*YOUR GOAL*.
Isolate every line in the data with the string "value" and copy it.

=-=-=

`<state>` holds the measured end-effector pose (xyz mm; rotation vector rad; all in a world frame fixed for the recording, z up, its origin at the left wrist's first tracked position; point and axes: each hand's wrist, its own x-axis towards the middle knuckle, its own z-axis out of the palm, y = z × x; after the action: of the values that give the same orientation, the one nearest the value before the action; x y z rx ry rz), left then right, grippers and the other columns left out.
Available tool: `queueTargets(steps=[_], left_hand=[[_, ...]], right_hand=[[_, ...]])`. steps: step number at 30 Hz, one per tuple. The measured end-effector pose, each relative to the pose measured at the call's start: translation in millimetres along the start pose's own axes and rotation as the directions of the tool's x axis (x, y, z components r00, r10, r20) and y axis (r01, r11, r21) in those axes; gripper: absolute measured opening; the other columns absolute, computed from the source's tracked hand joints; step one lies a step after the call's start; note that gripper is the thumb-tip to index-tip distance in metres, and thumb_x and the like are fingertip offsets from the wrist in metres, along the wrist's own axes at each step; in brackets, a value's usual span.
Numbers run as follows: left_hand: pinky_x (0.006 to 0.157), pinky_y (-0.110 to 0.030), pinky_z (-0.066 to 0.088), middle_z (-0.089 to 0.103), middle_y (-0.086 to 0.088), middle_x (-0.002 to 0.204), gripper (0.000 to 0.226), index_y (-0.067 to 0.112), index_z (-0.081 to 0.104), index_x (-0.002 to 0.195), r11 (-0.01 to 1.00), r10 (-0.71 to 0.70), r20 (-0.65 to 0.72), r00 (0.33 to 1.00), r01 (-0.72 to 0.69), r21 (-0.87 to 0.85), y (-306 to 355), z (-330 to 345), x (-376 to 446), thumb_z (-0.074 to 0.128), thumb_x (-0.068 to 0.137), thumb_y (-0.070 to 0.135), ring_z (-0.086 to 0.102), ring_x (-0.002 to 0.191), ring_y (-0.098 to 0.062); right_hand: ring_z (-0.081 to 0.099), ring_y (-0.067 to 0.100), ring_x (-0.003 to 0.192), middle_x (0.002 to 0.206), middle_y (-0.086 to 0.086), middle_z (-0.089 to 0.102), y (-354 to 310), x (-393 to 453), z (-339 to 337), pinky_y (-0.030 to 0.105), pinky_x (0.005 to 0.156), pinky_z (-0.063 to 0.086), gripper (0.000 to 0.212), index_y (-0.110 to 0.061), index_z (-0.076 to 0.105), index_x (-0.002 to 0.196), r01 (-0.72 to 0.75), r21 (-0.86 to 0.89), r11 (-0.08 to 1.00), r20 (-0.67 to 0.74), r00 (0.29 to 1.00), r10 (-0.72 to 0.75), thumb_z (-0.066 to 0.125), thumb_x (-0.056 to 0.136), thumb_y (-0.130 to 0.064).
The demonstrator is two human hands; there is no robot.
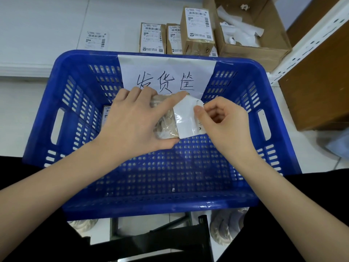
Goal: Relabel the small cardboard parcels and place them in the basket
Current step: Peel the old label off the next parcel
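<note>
A small cardboard parcel (166, 121), wrapped in clear tape, is held above the open blue basket (75, 186), roughly over its middle. The left hand (136, 121) grips the parcel from the left, fingers curled over its far edge and thumb under its near edge. A white label (186, 118) is partly peeled off the parcel's right side, its blank underside turned up; the right hand (221, 120) pinches the label's right edge between thumb and forefinger, the other fingers curled in. Inside the basket, another labelled parcel (106, 114) lies on the floor near the left wall, mostly hidden behind the left hand. A sheet of paper (166, 72) with handwritten characters hangs over the basket's far wall. Beyond the basket, on the white counter (47, 25), stand three more labelled parcels (197, 29), the rightmost taller, and a loose shipping label (96, 39) lies to their left. To their right sits an open cardboard box (251, 48) holding crumpled white backing papers.
</note>
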<state>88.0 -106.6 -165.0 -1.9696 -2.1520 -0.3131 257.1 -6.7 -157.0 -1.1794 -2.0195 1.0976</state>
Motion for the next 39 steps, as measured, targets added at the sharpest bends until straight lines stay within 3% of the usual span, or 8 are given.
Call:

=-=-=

*SOLUTION*.
`<state>` holds the measured end-effector pose (xyz mm; rotation vector rad; all in a world frame fixed for the recording, z up, its origin at the left wrist's first tracked position; point and axes: each hand's wrist, its own x-axis towards the middle knuckle, its own z-axis out of the palm, y = z × x; after the action: of the values that give the same orientation, the one nearest the value before the action; x y z rx ry rz), left then right, grippers and the other columns left out.
Available tool: `queueTargets(steps=[_], left_hand=[[_, ...]], right_hand=[[_, ...]])`. steps: step number at 30 Hz, one per tuple. The measured end-effector pose, each relative to the pose measured at the call's start: translation in millimetres along the start pose's own axes and rotation as the directions of the tool's x axis (x, y, z components r00, r10, r20) and y axis (r01, r11, r21) in those axes; gripper: absolute measured opening; the other columns absolute, computed from the source's tracked hand joints; step one lies a step after the call's start; note that gripper is the thumb-tip to index-tip distance in metres, and thumb_x and the like are fingertip offsets from the wrist in metres, along the wrist's own axes at each step; in brackets, a value's usual span.

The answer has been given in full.